**Task description**
For the word "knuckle", count the lines of the records that hold it, and give only that number.

**Source data**
-----

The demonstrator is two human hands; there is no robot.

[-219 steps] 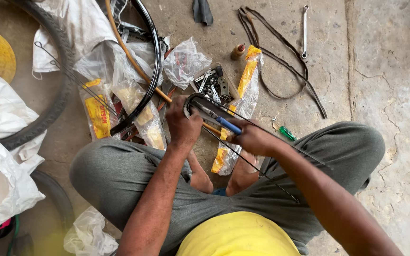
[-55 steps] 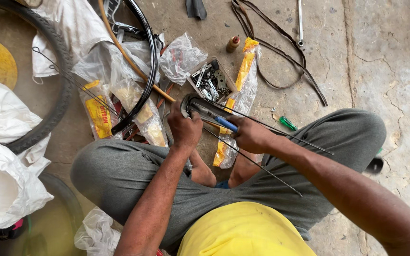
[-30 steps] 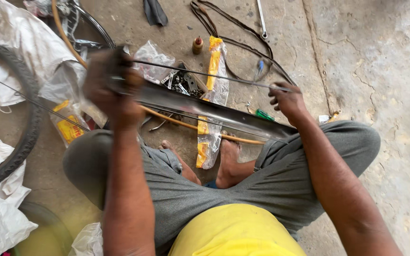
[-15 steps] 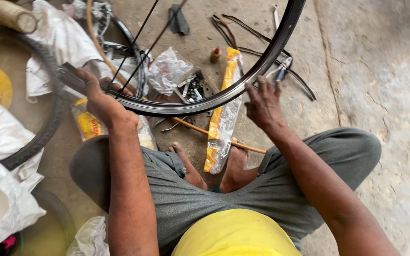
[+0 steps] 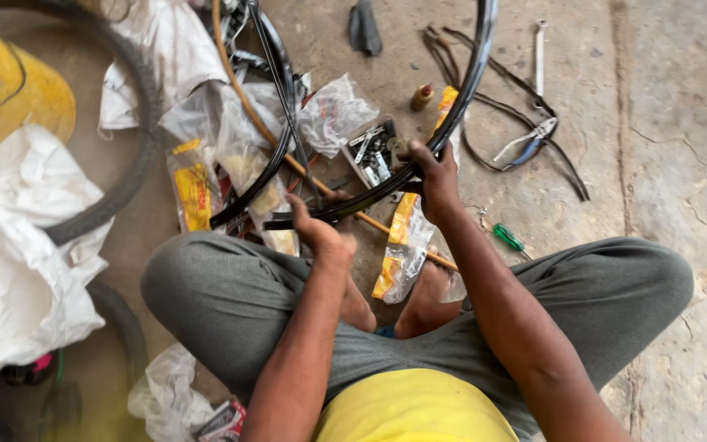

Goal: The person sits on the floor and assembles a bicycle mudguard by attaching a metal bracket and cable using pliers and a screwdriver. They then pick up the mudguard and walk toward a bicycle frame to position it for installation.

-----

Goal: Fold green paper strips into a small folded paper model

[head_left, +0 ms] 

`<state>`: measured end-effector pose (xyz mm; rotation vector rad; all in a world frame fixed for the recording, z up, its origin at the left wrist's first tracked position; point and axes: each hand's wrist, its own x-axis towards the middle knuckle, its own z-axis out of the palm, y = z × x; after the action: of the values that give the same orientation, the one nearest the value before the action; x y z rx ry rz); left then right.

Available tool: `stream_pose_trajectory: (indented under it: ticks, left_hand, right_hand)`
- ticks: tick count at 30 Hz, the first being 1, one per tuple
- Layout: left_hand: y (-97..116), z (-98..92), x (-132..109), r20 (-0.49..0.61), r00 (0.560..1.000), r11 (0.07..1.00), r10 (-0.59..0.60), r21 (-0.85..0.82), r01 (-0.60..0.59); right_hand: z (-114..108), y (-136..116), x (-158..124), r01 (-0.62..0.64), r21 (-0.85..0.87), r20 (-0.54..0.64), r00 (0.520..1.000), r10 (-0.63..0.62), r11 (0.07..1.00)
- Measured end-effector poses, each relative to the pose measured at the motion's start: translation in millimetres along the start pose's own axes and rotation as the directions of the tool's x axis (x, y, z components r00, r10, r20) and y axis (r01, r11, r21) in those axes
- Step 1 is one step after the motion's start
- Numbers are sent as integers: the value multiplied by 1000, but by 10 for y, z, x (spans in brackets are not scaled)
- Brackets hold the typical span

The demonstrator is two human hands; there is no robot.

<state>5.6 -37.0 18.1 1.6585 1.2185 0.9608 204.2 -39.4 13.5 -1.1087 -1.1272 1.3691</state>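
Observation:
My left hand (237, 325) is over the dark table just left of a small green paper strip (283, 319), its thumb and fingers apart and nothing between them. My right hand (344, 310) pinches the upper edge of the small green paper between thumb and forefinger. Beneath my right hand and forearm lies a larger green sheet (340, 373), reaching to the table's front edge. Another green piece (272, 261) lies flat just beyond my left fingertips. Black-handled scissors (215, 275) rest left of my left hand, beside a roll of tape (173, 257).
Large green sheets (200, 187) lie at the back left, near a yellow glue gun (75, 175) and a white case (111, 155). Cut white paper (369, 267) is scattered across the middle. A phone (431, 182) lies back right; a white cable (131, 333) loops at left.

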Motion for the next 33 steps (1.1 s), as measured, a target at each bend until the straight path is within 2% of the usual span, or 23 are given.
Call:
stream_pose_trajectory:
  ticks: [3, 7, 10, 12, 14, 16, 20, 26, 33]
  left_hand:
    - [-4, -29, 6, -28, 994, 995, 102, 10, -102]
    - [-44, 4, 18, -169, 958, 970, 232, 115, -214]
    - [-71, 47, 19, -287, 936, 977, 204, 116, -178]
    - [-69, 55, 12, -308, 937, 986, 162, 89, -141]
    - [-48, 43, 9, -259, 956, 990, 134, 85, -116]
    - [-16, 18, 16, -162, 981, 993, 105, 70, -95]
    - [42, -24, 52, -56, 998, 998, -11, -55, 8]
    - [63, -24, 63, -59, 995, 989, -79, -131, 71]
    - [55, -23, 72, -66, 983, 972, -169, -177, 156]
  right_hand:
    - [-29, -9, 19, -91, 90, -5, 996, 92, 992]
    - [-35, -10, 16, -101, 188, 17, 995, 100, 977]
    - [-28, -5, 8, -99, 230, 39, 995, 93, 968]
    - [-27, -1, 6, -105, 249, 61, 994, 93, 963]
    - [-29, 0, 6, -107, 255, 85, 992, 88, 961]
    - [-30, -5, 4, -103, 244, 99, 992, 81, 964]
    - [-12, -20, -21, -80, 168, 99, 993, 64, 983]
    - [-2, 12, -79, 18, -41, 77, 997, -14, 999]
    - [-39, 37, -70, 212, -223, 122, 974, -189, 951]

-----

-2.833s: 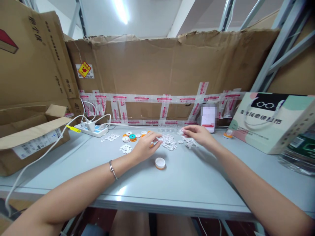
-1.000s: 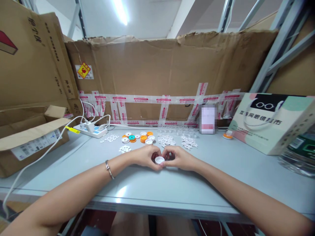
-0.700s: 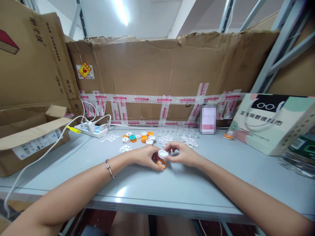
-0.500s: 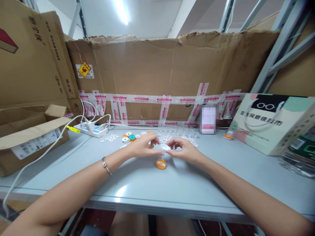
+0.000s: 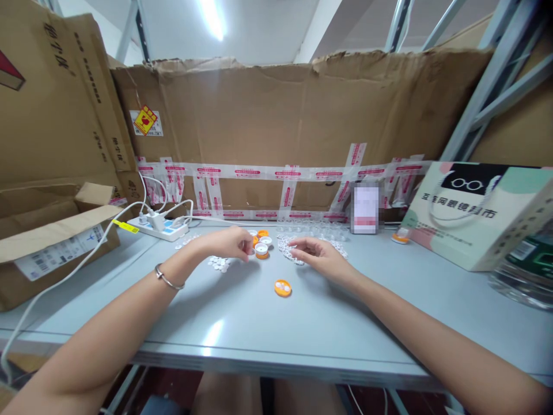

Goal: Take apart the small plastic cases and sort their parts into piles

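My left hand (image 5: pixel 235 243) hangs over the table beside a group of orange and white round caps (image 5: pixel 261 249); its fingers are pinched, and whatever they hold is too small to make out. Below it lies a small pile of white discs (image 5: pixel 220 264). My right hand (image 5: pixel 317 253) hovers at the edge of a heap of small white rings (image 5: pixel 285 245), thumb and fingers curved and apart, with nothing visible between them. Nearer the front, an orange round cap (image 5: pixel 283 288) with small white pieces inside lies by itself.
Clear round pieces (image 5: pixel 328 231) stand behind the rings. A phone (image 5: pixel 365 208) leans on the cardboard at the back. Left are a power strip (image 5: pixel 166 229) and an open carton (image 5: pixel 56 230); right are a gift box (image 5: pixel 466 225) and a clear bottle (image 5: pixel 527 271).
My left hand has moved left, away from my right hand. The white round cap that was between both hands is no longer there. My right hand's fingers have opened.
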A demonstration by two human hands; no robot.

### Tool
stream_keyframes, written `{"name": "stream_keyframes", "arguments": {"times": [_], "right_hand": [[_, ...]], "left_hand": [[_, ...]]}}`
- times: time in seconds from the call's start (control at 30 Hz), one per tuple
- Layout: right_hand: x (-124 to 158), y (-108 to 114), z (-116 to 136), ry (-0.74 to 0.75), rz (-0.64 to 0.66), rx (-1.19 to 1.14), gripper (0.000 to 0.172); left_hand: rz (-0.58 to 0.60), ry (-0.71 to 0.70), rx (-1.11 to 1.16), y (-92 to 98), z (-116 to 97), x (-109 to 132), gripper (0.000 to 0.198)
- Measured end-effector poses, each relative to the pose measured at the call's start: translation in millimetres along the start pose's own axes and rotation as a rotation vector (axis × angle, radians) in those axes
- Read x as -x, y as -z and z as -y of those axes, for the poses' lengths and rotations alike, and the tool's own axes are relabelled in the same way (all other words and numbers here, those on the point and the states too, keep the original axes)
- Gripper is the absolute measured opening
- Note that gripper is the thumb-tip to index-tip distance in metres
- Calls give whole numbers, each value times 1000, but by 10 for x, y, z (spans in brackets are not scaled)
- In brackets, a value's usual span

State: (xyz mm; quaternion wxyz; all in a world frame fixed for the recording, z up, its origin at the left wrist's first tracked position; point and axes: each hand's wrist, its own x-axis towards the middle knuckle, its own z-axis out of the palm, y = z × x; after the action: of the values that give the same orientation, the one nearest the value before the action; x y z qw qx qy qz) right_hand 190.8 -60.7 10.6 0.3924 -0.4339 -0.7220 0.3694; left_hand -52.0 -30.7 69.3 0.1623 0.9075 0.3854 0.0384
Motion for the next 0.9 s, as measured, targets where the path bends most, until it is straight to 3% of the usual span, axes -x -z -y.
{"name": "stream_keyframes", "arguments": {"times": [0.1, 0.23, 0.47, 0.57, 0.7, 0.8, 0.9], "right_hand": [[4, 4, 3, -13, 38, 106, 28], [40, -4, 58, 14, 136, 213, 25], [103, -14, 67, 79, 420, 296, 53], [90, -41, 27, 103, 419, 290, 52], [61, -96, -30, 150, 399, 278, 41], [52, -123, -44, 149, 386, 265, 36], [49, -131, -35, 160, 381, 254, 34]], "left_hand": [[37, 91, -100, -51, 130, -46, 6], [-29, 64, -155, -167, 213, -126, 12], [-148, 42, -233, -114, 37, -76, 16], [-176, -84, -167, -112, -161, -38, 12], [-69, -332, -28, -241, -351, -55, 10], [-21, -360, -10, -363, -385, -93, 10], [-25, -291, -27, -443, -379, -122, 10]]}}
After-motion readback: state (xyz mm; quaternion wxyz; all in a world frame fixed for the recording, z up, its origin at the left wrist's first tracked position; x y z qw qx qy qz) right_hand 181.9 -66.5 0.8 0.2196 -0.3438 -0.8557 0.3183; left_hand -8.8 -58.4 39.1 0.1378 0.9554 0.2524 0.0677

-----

**Answer space**
2